I turned to theatre. ‘Le poudre,’ I said. ‘Le boisson pour au-jourd hui,’ I mimed drinking, ‘a demain, a demain, a demain…’ I chugged back several imaginary beverages. Drinking the powder today, and tomorrow, tomorrow, tomorrow…

‘Ah oui,’ said the pharmacist. I grinned with triumph and we haltingly established that she would order my medicine in. I am proud of myself, but must face the possibility that the pharmacist believes that I have constipation due to alcoholism and she has ordered in a specialised suppository.

At the supermarket early on,  I tried to apologise to the man in the queue behind me as I fumbled through my euros, looking for correct change.

‘Desolee,’ I said. ‘Je viens d’Australie!’ And then I tried to add a little self-deprecating flourish. ‘Je suis un con!’ Later, I found that I’d got ‘I’m from Australia’ right but instead of ‘I am an idiot’ I had said ‘I am a cunt’ which may be true but I had hoped to keep that a secret from the supermarket teller for a while.

I tried to find fish fingers there (don’t judge, we require a lot of comfort food right now) but they weren’t where I expected them, so I asked the man working in the frozen food section.

‘Est-ce que vous avez le poisson de…de..’ I waggled my fingers at him hopefully.

‘Pardon,’ he said,

‘Poisson avec…du…pour…’ I pushed on. I waved my fingers more enthusiastically. Something clicked for him and he said ‘Ah, oui – battonets de poisson?’ He pointed in the right direction, and I found them. Success! ‘Battonets’ means ‘fingers’! I committed that one to inner thesaurus. But later, Keith said that it doesn’t; it just means ‘sticks’ of some kind; so my jazz hands were just pointless and bizarre. The man must really have wondered why I was adding such a flourish to my request. ‘That Australian is a cunt,’ I imagined him saying to his colleagues, ‘but man, she’s got pizzazz.’
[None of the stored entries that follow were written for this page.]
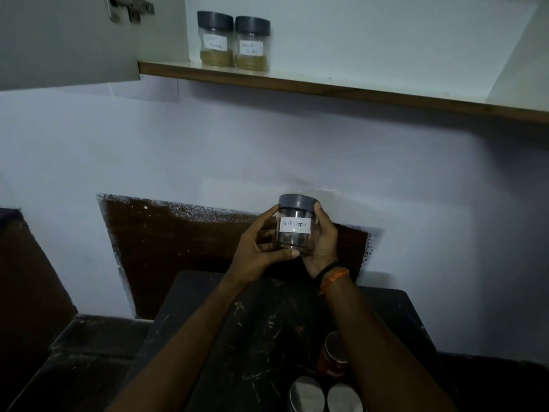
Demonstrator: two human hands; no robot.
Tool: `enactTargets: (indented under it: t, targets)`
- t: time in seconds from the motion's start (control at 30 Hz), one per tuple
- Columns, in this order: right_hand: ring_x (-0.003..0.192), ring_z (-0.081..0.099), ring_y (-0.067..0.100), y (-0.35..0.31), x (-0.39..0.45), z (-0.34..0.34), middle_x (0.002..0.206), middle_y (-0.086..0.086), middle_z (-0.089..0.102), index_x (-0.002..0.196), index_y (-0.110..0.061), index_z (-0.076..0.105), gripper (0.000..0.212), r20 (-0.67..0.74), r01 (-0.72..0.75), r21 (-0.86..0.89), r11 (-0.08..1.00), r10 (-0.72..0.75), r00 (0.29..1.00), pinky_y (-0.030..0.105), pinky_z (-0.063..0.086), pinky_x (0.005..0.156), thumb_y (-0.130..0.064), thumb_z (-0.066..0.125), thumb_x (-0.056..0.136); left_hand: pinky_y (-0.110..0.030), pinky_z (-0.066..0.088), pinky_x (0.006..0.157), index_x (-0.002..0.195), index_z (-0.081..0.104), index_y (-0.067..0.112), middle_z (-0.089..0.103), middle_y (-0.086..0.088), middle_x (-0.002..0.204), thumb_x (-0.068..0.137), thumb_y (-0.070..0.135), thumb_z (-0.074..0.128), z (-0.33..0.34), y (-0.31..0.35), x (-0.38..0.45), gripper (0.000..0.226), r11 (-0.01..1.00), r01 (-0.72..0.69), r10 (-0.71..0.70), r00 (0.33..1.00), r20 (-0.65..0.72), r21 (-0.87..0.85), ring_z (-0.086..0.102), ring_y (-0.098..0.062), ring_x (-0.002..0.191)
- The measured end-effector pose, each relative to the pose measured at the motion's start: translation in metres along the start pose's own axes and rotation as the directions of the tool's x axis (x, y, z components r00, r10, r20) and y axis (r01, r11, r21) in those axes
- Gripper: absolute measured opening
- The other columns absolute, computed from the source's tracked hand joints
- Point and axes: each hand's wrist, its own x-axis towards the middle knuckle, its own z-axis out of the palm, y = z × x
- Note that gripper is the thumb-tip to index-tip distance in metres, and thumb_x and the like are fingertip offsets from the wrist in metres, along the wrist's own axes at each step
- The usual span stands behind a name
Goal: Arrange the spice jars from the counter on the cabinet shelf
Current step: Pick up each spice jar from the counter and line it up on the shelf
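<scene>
I hold a clear glass jar [294,230] with a grey lid and a white label reading "Black Pepper" in front of the wall, above the counter. My left hand [259,248] grips its left side and bottom; my right hand [322,242] wraps its right side. Two grey-lidded jars of yellowish powder, one [214,40] beside the other [252,44], stand side by side at the left end of the cabinet shelf [326,87]. Below my right arm, a jar of red spice [332,356] and two jars with shiny lids, one [306,395] left of the other [344,398], stand on the dark counter [237,337].
The cabinet door [68,40] hangs open at the upper left, its hinge at the top. The shelf stretches bare to the right of the two jars. A dark brown patch [178,248] marks the white wall behind the counter.
</scene>
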Motion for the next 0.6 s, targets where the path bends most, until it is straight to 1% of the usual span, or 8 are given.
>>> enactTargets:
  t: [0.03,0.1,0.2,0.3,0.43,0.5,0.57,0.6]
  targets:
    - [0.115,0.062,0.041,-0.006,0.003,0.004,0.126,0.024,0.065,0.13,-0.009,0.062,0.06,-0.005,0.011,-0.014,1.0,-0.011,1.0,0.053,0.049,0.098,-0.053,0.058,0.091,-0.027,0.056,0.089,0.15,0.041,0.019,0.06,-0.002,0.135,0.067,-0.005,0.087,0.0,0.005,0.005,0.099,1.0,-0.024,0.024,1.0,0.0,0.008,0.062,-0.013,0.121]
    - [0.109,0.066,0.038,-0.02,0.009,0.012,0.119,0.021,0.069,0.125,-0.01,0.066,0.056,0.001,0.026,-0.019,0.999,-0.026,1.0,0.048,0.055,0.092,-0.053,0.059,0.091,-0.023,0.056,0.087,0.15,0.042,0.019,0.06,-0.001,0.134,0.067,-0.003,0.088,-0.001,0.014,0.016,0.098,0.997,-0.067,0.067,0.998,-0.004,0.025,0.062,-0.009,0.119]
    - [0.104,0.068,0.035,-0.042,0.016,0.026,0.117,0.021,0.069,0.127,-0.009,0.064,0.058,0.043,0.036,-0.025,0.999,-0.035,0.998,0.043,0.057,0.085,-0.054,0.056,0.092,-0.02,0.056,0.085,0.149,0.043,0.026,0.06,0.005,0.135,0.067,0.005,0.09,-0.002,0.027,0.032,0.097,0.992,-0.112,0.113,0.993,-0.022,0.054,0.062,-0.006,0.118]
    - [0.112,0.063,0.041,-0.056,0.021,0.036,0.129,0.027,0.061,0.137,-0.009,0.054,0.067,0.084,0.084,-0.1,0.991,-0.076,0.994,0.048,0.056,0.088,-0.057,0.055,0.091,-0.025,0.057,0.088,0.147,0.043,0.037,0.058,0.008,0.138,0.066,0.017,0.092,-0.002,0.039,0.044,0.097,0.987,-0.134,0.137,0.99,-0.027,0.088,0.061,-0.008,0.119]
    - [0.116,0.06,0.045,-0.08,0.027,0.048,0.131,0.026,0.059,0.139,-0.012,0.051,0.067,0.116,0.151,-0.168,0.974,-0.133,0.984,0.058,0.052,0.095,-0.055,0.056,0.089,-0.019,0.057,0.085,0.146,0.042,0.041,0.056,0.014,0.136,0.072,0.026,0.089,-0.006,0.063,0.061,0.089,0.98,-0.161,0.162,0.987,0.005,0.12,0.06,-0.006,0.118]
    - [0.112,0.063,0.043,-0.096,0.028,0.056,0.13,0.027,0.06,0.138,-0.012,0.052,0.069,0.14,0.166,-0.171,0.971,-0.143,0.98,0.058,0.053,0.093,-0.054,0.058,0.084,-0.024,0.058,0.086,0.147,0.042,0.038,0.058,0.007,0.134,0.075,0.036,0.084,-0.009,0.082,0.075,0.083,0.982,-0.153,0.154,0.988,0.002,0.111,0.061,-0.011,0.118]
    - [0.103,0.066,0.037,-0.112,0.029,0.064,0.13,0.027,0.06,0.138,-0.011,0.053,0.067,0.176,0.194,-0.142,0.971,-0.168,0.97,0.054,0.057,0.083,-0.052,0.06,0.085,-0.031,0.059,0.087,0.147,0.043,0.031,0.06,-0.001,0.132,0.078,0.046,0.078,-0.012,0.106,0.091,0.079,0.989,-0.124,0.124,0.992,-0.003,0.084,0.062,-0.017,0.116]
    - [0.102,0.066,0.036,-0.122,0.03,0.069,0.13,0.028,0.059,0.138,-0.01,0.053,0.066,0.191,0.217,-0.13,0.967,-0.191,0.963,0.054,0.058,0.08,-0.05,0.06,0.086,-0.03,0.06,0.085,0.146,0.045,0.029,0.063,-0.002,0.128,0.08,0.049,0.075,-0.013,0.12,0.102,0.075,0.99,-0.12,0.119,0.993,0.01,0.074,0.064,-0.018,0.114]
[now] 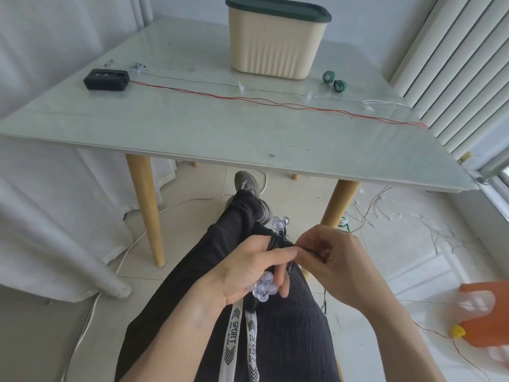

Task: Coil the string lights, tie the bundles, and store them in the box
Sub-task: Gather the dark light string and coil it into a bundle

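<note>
On the far left of the table (192,128) a black battery case (107,79) is lying, its red wire (275,102) running right past the lidded cream box (278,40) at the far centre. Near, over the lap, the left hand (248,274) is grasping the coiled bundle of string lights (264,285), clear bulbs showing above and below its fingers. Just right, the right hand (333,257) is pinching the bundle's dark wire.

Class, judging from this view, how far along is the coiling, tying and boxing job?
Done: one clear-bulb string light bundle looks coiled. In hand: the left hand holds it in its grip while the right hand pinches its dark wire, apparently tying. Left: the red wire strand lies uncoiled on the table, and the lidded cream box is closed.
</note>
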A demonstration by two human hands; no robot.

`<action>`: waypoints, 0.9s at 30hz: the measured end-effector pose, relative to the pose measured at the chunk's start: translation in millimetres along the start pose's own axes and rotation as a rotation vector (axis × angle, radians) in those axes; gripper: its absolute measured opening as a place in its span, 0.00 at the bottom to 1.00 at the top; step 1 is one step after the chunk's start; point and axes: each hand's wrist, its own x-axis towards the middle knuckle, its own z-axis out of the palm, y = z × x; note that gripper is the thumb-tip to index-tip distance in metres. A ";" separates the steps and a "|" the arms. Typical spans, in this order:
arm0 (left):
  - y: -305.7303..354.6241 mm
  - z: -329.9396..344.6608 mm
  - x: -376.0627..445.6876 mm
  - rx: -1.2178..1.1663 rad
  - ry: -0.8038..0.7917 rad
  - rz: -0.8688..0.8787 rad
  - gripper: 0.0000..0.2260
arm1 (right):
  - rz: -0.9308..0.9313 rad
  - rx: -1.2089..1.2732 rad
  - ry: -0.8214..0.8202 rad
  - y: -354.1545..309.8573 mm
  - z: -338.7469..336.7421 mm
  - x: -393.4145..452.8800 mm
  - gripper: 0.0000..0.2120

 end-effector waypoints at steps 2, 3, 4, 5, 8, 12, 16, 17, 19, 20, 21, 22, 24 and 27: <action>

Just yesterday (same supermarket, I fear a warning picture of me in the tea-room is imminent), the checkout lady couldn’t find a price on my cherry tomatoes. I knew they were sixty-nine cents, and I searched my mind for how to translate the number. French maths is awful - the word for ninety, for instance, is ‘quartre vingt dix’, or ‘four twenty ten’. Sixty-nine, sixty-nine, I mused, and the answer suddenly appeared. Of course! It’s a favourite Jilly Cooper racy French-ism! The Cotswolds Casanova Rupert Campbell-Black suggests (and performs) soixante-neuf frequently, probably while reading a copy of Horse and Hound at the same time.

I practiced internally. ‘Excuse-moi, madame, souixante-neuf, oui? D’accord?’ At the last minute, I thought better of it. If the conversation went wrong, I had no way of explaining why I was sexually propositioning the Intermarche teller.

It’s a minefield.

The other mistake I keep making is that the phrase ‘c’est ca’ which means ‘that’s it’ has lodged unhelpfully in my mind as a sort of all-purpose ‘no worries’. ‘C’est ca’ pops out at bad moments. For instance, I was trying to write at the cafe in the square of our little medieval village (appalling coffee, amazing people-watching) when a cat leapt onto my back. I yelped in my cool, laidback way, and the waitress apologetically removed the cat. ‘C’est ca! C’est ca!’ I said enthusiastically. ‘That’s it! That’s it!’ I did it to a woman that stumbled into me on the street as well. ‘Sorry,’ she said, and ‘That’s it! That’s it!’ I assured her. Way to make friends, lady.

I am developing a sort of mode of communcation I think of as sort of ‘Franglish Theatre’. It’s a combination of English, French and mime.  I’m adding mouth sounds after watching a useful YouTube clip on how to ‘fake French’. Swear, make weird noises with your mouth, mumble. And I like the French slang word ‘bref’, or ‘in brief’ as in ‘to cut a long story short…’

When confused, I plan to say ‘Bref; ooh la, merde….’ and then blow a lot of raspberries until the person talking to me leaves, or calls the authorities. Wish me luck! I’m off now to pick up my suppositories.